Saturday, October 25, 2008

small things




I've been thinking lately of small things - not petty, mean things, but things of no great matter. These things are not burdened by, nor do they burden anyone with, a great weight. They are light and quick, soft and swift. Catch them if you can.

This contemplation of small things arose after I saw a stunning photo of an Easter lily. Personally I prefer day lilies, but this close-up shot made me wish my world could fit in the bowl of that blossom. In my own forays into photography I have experienced the quiet thrill of capturing a hummingbird perched on the stem of a hosta's bloom, and tracking a busy, pollen-laden bumblebee from bloom to bloom.

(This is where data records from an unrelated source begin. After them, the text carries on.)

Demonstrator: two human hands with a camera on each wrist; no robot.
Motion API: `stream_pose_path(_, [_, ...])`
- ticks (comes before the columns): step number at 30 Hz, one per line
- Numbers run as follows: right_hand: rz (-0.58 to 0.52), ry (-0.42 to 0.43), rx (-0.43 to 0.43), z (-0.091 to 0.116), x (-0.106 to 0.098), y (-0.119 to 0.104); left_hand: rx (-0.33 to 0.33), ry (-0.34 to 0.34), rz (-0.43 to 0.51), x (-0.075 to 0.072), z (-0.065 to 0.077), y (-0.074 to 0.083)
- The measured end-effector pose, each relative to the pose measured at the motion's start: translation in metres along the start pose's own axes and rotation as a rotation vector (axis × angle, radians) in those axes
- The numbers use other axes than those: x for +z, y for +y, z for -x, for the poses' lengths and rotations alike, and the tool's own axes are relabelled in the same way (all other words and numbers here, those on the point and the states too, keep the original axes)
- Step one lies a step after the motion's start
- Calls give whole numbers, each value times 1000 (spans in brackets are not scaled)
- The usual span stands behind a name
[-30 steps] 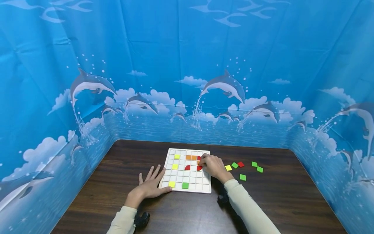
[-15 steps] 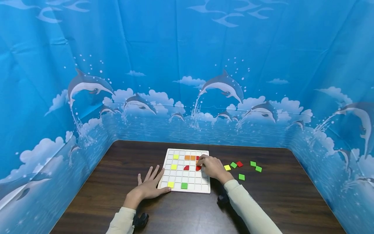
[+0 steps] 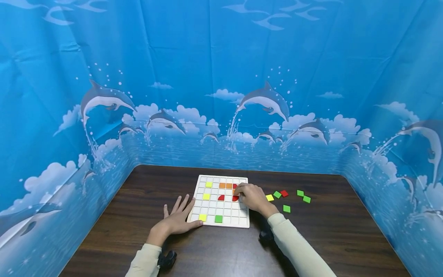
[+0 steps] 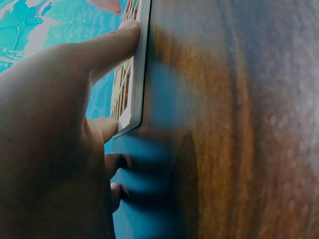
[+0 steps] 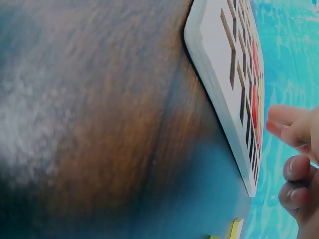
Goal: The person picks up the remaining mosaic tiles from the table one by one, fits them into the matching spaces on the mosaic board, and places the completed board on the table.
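Barely shifted in a second, the right grip (image 3: pixel 252 197) bends over an orange tile (image 3: pixel 233 191) on the board (image 3: pixel 230 212), grasp unclear; the splayed left grip (image 3: pixel 177 220) touches the board, placement apparently unfinished.

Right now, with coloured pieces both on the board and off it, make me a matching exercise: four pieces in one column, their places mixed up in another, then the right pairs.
Pieces
1. Green square on the board
2. Loose red square
3. Leftmost orange square
4. Left quarter-round red piece

Places
A. Toward the board's far edge
B. Near the board's middle
C. Along the board's edge nearest the person
D. On the table, right of the board

Right pairs: 1-C, 2-D, 3-A, 4-B.
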State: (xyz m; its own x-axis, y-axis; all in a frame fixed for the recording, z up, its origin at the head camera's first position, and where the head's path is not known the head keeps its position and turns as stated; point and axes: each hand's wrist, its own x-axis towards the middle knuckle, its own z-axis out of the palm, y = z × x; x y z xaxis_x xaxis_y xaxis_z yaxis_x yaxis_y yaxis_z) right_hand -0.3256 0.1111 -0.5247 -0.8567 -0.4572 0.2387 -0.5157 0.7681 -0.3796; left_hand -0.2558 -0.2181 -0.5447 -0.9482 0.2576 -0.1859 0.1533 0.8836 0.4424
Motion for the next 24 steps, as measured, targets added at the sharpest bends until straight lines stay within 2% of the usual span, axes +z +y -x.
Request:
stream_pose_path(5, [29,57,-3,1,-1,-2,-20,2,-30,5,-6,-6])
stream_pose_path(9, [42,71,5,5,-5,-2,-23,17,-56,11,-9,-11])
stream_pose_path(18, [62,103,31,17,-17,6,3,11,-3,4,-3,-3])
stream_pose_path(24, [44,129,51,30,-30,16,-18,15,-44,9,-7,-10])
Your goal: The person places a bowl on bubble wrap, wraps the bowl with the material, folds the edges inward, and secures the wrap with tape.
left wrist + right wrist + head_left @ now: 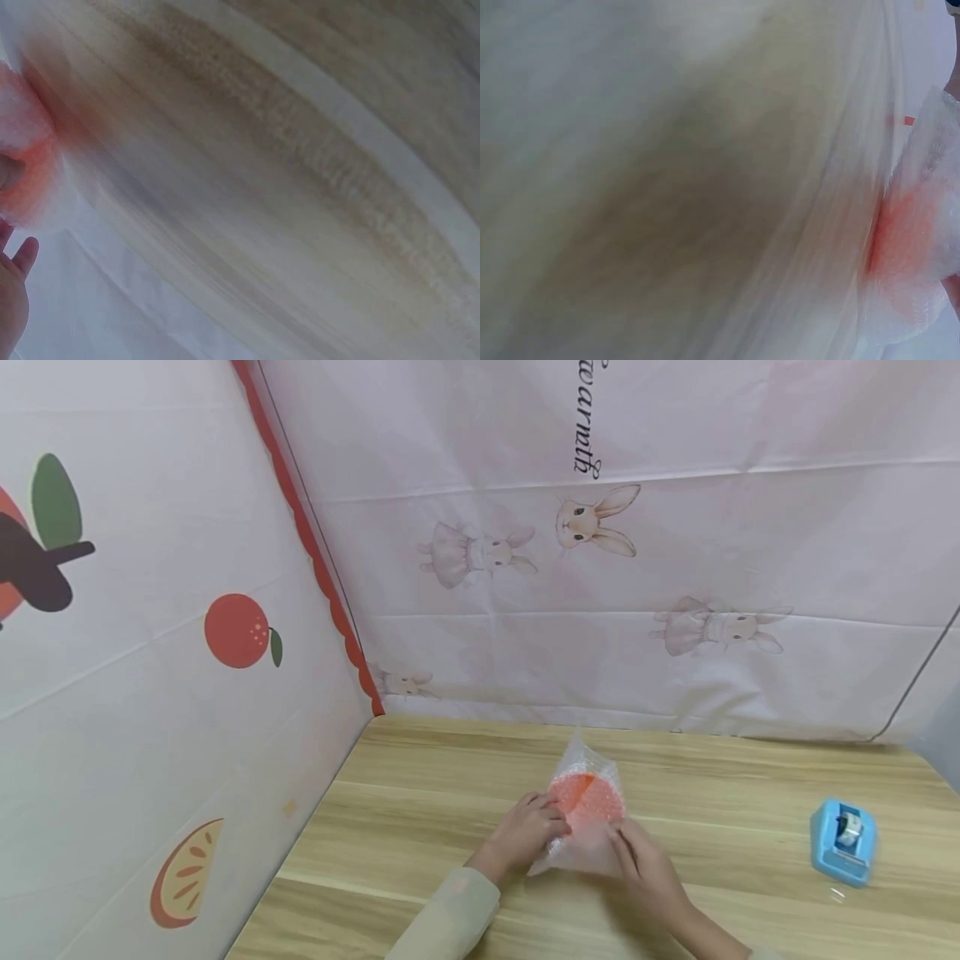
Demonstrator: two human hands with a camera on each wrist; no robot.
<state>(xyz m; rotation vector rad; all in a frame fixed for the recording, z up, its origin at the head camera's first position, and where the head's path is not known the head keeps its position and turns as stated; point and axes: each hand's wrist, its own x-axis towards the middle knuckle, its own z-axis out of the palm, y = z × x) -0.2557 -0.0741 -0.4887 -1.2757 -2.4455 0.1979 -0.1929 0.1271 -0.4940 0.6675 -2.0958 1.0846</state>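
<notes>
A round orange-red object (588, 802) lies inside a sleeve of clear bubble wrap (576, 758) over the wooden table, between the two hands. My left hand (525, 833) grips the left side of the wrapped bundle, its fingers bent over the edge. On the other side, my right hand (651, 868) pinches the wrap at the lower right edge between thumb and fingers. The loose end of the wrap points away toward the back wall. At the left edge of the left wrist view, fingers (22, 255) show close to the wrapped object (34, 161); the right wrist view shows the bundle (907, 247) at its right edge.
A blue tape dispenser (843, 843) with a roll in it stands to the right on the wooden table (420, 777). Behind the table hangs a pale cloth (480, 668) printed with rabbits. A fruit-printed cloth (142, 710) borders the left side.
</notes>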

Perhaps the sweetest 'little' surprise and pleasure in my world was a moment I could only enjoy, not capture (yet) in any photograph. It will remain ephemeral. On our way to a restaurant in Madison after a busy day in Atlanta my husband spied an errant bubble floating past us down the sidewalk. A toy store on one corner of the street has a bubble-making machine mounted outside and one of those iridescent spheres became our guide for a few yards.

I watched it float and bob along on the air currents I could not feel. I held my breath when it approached some potential hazard. I wanted it to float for as long as possible. It did, and evaporated in a blink without meeting any obstacles along its path.

More and more I will look for the small things, the light things to show me the way - the whisper in the crowded room, the moonlight sparkling on the dew before dawn, the bumblebee wallowing in a blossom, the little girl wearing ruby slippers to the grocery store.

Is this what Blake meant by seeing the world in a grain of sand and eternity in an hour? Maybe so. All I know is that when I contemplate these little bits of life I feel, inside, connected to the world.

This is no small matter.

Sunday, October 12, 2008

'Scuse me while I touch the sky






This isn't the usual sort of post I thought I'd want to write, but I don't think the photos would make as much sense without this. Oh, they look fine on their own, but before I move on from Augusta I want to share why my heart wanted to shoot these particular signs.

I don't talk about it much, if at all, but at the beginning and for a very long time life for me here in Augusta was not pretty. It was pretty painful. Moving is nothing new to me, but my experience here was unprecedented. Despite all the times (12) I had moved and thrived Augusta has been the place that shut itself off from me for a long while, as if it did not want me to feel at home here. Somehow, somehow, even the familiar things like Target and Lowe's and Barnes and Noble felt alien and closed to me.

I mean, come on! Those places are familiarity personified. Except they weren't.

Time after time I felt that even though I was trying my best to pay attention and watch what I was doing, I still managed to find that one imperceptible metaphorical crack in the sidewalk and trip over it to fall smack on my butt.

More than once I wondered why I should even presume to want to make a home here. The place was rather intent on reminding me I was 'alien'. Sometimes a tiny part of me would question if this was a not so subtle nudge from the universe, perhaps, to put aside those 'alien' ways.

After a number of 'trips' when I'd lie sprawling on the sidewalk, the wind knocked out of me, I finally got the idea that maybe the universe was acting like that boy in middle school who used to bean me over the head with his spelling book. My parents told me it was because he liked me, to which I said, 'Yeah, right.' I thought I might revisit this concept in light of my circumstances so I picked myself up from the sidewalk and went off to think.

If this was not a nudge from the universe to change my ways, what was it? If this was like the tactics of a middle-schooler with a slight crush, why take action in a place that felt so alien?

Here's the thing about being a stranger in a strange land: I always have myself. I came to see my time here as a license to really just dig in and get to know myself. This was my chance to really look at myself as Barbara in relationship to Barbara, no one else - not my spouse, my children, family, friends, co-workers. Barbara. Just Barbara.

So, I guess I must say that after the stumbling and the tumbling, the pain and the tears in the middle of so many nights, I made it to the heart of the matter.

It feels so good to make that 'victory leap' and touch a piece of the sky. Now, as I finish this post, I find myself thinking that maybe the universe was just letting me know it was glad it finally found someone to play with here. Maybe it was just glad to get someone's attention.

Tuesday, October 7, 2008

Possibilities


Before the month is out I will be moving on to the big city, Atlanta to be precise, starting another phase of life. An ending is implied with all beginnings, I think, so this seems like a good moment to take stock and share a few images of Augusta that I will treasure. Oddly enough many of the images for this post are of vacant buildings, but I look at them and wonder what stories were lived within them and what stories might still come to life within their walls.


This vacant restaurant looks so much like an Irish pub to me. The day I shot these pictures wasamazingly bright and hot and imagining the taste of a cool pint of Guinness in its shady interior was rather mouthwatering!

I'll post some other shots of Augusta soon. Enjoy!